Nella musica cinematografica di I. si ritrovano la ricchezza melodica e la maestria orchestrale manifestate nei lavori sinfonici e da camera, unite alla sensibilità drammaturgica e alla passione per il cinema (prima di diventare compositore I. avrebbe desiderato fare l'attore). Tuttavia, malgrado l'ampiezza e la qualità di questa produzione, e a causa dei limitati spazi sul mercato internazionale di cui il cinema francese in quegli anni disponeva, essa non ha ottenuto una particolare popolarità: unica eccezione le musiche per Invitation to the dance di Gene Kelly (1956; Trittico d'amore), con un memorabile balletto, Circus. Alcuni lavori si misurarono con la peculiare esperienza dei primi film sonori, come quelli per Un chapeau de paille d'Italie (1927; Un cappello di paglia di Firenze) di René Clair (I. ne trasse due anni dopo un riuscito divertissement per orchestra da camera) o per Les cinq gentlemen maudits (1931; I cavalieri della morte) di Julien Duvivier. Il gusto e l'abilità di I. nell'impiego di strumenti inusuali, adatti anche all'ambientazione musicale di situazioni e atmosfere particolari, sono rilevabili nell'impiego di clavicordo e chitarra nelle chansons del Don Quichotte (1932; Don Chisciotte) di Georg Wilhelm Pabst e nelle musiche di Golgotha (1935; Golgota) di Duvivier, per sassofono e onde Martenot. Tra le colonne sonore degli anni Trenta da ricordare quelle di Justin de Marseille (1934) di Maurice Tourneur, L'homme de nulle part (1936; Il fu Mattia Pascal) di Pierre Chenal, tratto da L. Pirandello, e Le héros de la Marne (1938) di André Hugon. Risalgono agli anni successivi, tra le altre, le musiche di Les petites du Quai aux fleurs (1944; Rondini in volo) di Marc Allégret e di Marianne de ma jeunesse (1955) di Duvivier, mentre un posto di primo piano spetta alla colonna sonora per Macbeth (1948) di Orson Welles, nella quale I. fa ricorso alla tecnica del leitmotiv e a un uso particolare del coro.

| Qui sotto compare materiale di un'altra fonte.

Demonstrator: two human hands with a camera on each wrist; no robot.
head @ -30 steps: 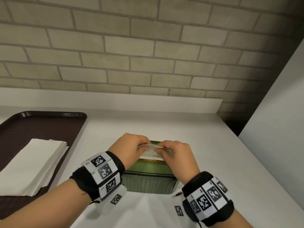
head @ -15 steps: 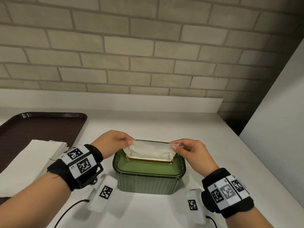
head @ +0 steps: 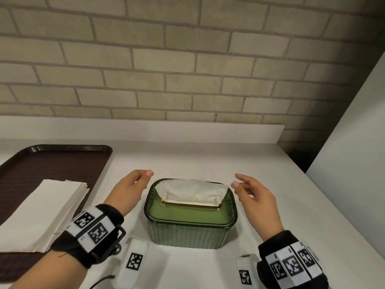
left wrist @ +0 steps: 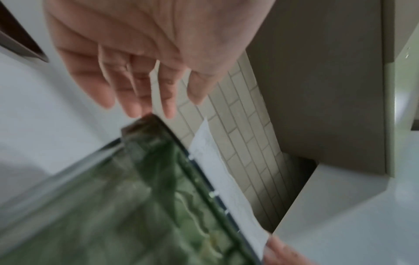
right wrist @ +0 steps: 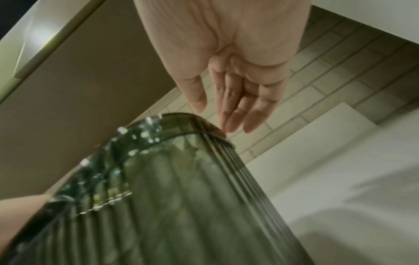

J. Feschotte, Jacques Ibert, Paris 1958.
Ch. L. Boilès, La signification dans la musique de film, in "Musique en jeu", 1975, 29, pp. 71-85.
D. Pistone, Les musiciens français à Rome, in "Revue internationale de musique française", 1984, 14, pp. 5-62.
A. Laederlich, Un style au 20ème siècle: la musique orchestrale de Jacques Ibert, in Musique et style: méthodes et concepts, éd. D. Pistone, Paris 1995.
A. Laederlich, Catalogue de l'œuvre de Jacques Ibert, Hildesheim 1998.